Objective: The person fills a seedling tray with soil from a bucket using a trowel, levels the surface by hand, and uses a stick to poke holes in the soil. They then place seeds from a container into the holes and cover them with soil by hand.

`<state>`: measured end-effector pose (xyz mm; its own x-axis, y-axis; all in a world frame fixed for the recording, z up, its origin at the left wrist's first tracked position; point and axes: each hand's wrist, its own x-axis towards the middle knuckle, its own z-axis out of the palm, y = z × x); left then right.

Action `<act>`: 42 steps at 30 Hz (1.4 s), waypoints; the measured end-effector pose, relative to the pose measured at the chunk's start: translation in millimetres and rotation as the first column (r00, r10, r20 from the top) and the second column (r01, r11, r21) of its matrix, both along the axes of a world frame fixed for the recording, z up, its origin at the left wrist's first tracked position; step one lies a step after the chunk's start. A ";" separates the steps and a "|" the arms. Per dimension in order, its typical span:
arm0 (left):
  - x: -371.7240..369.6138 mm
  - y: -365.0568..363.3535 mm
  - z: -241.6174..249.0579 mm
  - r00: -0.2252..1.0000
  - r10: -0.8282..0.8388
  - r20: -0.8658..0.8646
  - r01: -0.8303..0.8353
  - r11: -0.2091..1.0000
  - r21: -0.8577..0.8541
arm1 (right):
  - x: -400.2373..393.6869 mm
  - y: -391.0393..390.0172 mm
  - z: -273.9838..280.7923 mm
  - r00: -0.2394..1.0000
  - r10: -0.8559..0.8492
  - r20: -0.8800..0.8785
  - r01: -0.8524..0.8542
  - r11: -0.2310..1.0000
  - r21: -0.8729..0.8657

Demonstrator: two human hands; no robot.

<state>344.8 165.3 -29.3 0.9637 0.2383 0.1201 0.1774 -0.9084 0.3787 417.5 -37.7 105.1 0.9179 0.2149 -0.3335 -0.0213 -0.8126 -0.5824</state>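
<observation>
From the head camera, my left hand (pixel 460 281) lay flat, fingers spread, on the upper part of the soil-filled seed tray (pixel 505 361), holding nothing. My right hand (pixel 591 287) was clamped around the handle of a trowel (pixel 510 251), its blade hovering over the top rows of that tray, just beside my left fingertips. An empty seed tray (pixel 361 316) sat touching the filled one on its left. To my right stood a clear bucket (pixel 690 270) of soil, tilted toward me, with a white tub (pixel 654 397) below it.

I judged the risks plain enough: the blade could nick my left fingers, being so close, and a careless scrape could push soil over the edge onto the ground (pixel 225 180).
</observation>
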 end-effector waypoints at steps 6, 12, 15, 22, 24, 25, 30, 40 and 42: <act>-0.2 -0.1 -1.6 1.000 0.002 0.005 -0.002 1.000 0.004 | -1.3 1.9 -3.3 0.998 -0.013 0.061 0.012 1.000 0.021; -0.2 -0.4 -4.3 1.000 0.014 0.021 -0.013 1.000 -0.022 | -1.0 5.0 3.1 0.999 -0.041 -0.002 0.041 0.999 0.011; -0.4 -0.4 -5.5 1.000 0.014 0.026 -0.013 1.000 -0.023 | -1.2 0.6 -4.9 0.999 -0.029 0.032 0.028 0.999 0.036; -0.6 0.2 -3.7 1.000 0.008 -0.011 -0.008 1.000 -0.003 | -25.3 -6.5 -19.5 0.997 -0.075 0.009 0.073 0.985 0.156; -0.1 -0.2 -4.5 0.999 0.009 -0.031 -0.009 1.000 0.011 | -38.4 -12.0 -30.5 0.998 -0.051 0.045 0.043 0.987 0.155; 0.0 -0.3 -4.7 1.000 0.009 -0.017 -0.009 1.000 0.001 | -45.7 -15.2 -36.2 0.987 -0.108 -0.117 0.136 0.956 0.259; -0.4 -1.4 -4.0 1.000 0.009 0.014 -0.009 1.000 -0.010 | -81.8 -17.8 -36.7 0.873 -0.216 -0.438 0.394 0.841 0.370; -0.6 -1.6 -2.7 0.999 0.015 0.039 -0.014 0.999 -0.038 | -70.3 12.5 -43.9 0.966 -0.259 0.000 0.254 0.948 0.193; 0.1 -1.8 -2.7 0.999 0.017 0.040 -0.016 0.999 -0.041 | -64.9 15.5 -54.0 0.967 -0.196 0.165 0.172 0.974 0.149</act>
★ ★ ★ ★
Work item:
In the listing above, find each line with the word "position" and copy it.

Solution for this exercise:
`<state>`: measured end-effector pose (xyz mm; its own x-axis, y-axis; all in a world frame fixed for the recording, z up, its origin at the left wrist's first tracked position; point and axes: each hand's wrist, its own x-axis towards the middle knuckle, its own z-axis out of the palm, y = z × x); left then right.
Action `<act>`: 42 steps at 30 Hz (1.4 s), waypoints; the measured end-effector pose, relative to the pose measured at the chunk's start: translation in millimetres and rotation as the first column (r00, r10, r20 from the top) and the second column (r01, r11, r21) of its matrix, both along the axes of a world frame fixed for the recording, z up, its origin at the left wrist's first tracked position; step one lies a step after the chunk's start. A ";" separates the steps and a "|" the arms. Per dimension in order, its typical span:

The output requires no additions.